The Wailing contains its fair share of physical brutality, mostly at the hands of those infected with Gokseong’s sickness, but it deals its most booming trade in supernatural scares, which are enhanced by their deep ties to Korean, Nepalese, and Christian folklore. Na Hong-Jin creates a world in which spirits can be either protective or destructive, and act in these ways not according to relatable human motivations but in the service of their raw primal natures. Jong-goo – for reasons I won’t get into, but which you can probably guess – eventually abandons his skepticism and hires a shaman (Hwang Jung-min) to exorcise the problem out of his hometown. When he asks in desperation why he and his fellow townspeople are being assaulted, the shaman (who is purposefully portrayed as a slick, ponytailed, turtleneck-clad huckster) explains by asking, “When you fish, you don’t know what you’re going to catch, do you? You just throw out your bait and see what bites.” This is the volatile threat of The Wailing, a sort of psychic invasion that sends terrifying visions and horrible sicknesses with no understandable reason or motive. There’s no bargaining, no reasoning, no pleading with this sort of evil. It is simply acting on its own chaotic, enigmatic whims, and its capricious essence is perfectly expressed by the unpredictable way the film is constructed.

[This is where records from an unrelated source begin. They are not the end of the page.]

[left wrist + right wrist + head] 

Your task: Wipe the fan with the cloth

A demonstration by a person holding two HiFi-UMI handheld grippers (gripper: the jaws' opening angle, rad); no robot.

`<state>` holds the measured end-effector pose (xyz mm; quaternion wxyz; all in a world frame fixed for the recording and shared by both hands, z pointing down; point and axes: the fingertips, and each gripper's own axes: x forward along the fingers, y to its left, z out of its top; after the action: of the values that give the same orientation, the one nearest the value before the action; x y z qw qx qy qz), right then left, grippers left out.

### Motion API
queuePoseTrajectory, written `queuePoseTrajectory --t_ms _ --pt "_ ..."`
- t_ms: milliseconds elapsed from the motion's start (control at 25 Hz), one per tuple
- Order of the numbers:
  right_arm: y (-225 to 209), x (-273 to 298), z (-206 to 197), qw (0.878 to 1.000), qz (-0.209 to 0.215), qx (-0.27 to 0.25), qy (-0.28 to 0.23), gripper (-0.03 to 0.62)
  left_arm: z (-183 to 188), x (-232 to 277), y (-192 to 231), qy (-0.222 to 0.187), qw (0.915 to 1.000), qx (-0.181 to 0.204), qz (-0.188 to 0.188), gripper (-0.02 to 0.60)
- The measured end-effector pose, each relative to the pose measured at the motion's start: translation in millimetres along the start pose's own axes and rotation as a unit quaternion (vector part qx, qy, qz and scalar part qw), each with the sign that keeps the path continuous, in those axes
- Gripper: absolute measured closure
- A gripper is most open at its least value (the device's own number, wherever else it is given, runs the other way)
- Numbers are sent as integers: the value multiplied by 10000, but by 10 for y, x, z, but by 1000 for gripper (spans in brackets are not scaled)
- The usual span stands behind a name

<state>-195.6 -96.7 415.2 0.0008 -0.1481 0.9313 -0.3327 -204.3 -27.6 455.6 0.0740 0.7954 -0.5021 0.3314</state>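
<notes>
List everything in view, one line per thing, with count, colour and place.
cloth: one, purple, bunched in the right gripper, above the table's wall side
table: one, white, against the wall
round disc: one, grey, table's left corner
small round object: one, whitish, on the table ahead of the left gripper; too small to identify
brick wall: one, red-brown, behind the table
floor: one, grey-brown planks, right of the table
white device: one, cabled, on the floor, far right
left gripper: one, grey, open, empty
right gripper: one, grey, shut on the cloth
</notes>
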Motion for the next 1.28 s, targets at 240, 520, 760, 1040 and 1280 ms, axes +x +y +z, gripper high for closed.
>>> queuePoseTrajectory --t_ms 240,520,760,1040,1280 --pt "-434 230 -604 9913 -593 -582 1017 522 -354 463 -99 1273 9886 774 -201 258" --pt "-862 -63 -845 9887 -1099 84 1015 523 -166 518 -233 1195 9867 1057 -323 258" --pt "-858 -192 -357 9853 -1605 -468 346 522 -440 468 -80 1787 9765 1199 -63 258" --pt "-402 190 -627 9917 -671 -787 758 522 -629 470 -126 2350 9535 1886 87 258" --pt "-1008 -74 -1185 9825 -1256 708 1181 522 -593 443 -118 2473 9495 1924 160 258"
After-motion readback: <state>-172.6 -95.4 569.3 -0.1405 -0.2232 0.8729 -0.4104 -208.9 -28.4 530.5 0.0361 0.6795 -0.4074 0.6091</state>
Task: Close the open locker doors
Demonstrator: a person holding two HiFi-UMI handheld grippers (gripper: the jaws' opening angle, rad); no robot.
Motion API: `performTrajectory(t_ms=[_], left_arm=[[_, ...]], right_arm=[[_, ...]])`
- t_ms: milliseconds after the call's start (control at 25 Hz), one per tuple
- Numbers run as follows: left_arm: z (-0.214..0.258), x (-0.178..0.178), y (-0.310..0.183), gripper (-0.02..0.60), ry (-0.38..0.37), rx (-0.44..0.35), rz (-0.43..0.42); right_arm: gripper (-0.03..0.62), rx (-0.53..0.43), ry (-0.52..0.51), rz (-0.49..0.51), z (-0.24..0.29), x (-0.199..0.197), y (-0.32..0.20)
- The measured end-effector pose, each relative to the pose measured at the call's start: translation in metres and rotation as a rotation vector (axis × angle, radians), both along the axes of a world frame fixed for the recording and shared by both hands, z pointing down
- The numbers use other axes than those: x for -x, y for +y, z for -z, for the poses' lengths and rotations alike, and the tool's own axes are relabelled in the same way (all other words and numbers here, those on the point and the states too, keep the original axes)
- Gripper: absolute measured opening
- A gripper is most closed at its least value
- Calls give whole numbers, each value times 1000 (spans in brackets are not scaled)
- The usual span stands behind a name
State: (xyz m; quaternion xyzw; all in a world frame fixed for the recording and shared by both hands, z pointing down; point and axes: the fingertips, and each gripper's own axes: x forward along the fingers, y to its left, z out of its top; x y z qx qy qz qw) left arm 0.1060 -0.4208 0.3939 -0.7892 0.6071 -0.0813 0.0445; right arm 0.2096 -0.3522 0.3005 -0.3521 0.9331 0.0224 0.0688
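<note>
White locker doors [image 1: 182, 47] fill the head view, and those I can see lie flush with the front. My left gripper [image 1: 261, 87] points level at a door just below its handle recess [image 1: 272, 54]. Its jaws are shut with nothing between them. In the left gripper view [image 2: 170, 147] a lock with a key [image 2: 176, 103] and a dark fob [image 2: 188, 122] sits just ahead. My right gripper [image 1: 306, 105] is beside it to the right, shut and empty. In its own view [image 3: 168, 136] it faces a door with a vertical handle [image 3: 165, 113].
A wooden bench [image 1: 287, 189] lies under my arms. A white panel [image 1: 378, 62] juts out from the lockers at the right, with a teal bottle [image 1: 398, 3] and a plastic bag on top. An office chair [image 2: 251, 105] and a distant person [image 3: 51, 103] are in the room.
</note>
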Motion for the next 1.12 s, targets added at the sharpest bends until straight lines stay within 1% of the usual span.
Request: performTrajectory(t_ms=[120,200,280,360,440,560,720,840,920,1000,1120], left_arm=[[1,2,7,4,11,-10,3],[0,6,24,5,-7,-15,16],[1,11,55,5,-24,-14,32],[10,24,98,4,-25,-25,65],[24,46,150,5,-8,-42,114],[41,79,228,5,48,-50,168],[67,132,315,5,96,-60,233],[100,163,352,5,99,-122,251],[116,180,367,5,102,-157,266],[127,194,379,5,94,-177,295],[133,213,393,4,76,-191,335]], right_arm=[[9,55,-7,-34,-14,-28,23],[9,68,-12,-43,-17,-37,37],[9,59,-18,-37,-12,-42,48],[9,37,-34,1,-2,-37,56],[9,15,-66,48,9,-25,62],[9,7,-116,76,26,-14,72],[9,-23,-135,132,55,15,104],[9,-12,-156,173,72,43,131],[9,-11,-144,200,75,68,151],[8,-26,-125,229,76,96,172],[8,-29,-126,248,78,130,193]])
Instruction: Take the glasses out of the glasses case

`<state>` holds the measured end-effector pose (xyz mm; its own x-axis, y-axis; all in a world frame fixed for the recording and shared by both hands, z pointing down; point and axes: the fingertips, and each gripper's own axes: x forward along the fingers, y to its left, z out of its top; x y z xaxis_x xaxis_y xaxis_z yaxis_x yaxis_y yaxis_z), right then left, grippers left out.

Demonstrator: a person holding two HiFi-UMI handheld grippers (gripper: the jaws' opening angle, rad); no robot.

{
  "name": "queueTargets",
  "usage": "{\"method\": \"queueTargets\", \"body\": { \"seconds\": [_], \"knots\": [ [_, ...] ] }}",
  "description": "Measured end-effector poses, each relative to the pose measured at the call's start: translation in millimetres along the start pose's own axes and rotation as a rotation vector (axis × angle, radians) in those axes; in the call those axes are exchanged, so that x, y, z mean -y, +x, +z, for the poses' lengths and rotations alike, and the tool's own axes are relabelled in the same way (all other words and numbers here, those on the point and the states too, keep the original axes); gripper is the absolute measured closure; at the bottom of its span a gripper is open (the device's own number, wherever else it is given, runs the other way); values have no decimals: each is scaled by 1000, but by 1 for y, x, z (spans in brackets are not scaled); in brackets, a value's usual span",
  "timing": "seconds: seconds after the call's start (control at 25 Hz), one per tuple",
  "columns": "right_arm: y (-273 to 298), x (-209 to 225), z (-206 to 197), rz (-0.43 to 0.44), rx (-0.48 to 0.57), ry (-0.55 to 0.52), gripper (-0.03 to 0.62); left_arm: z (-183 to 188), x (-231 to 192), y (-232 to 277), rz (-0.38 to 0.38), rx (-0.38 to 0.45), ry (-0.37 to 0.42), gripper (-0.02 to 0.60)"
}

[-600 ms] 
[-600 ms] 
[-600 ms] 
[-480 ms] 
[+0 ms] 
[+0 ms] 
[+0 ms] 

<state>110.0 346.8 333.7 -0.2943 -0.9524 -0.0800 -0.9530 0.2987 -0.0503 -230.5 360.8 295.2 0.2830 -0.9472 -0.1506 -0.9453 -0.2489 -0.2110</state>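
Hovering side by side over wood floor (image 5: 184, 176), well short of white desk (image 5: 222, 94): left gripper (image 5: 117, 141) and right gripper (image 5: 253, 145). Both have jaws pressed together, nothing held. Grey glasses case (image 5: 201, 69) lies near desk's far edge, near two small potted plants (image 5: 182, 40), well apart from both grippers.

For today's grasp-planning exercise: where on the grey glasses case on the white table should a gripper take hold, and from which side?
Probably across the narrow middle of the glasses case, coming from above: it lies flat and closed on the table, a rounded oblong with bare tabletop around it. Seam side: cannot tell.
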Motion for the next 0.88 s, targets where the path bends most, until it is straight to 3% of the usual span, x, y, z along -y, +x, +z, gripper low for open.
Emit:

A trio of fine central performances – from Kwak as Jong-goo, Kim as his (very Linda Blair-esque) daughter, and Kunimura as the stranger – anchor the film’s disparate tones. For the first hour or so, the performances feel larger than life: Kwak plays Jong-goo like he’s in a Scooby-Doo film, constantly eating, mouth agape in dumbfounded shock, stumbling around like a lovable (if oafish) human cartoon; Kim plays Hyo-Jin with painfully overt sweetness; and Kunimura telegraphs bald menace with every stare. What’s remarkable is the way these performances evolve over the course of the film, becoming more naturalistic as the film strays further and further into the outlandish. It’s an amazing shift that makes for deeply compelling drama, as these previously outsized characters begin to respond to their insane situation with subtle, controlled intensity. This, combined with the twists and turns of The Wailing’s story structure, its slippery character motivations, and its balance of tone, is the tricky tightrope that Korean cinema walks – and it’s fascinating (and horrifying) to watch when it’s executed at this level.

– Justin Cummings is a narrative designer at Ubisoft Toronto, and has worked as a writer, blogger, and playwright since 2005. He has been a lifelong student of film, gaming, and literature, commenting on industry and culture since his childhood cinema first installed an arcade.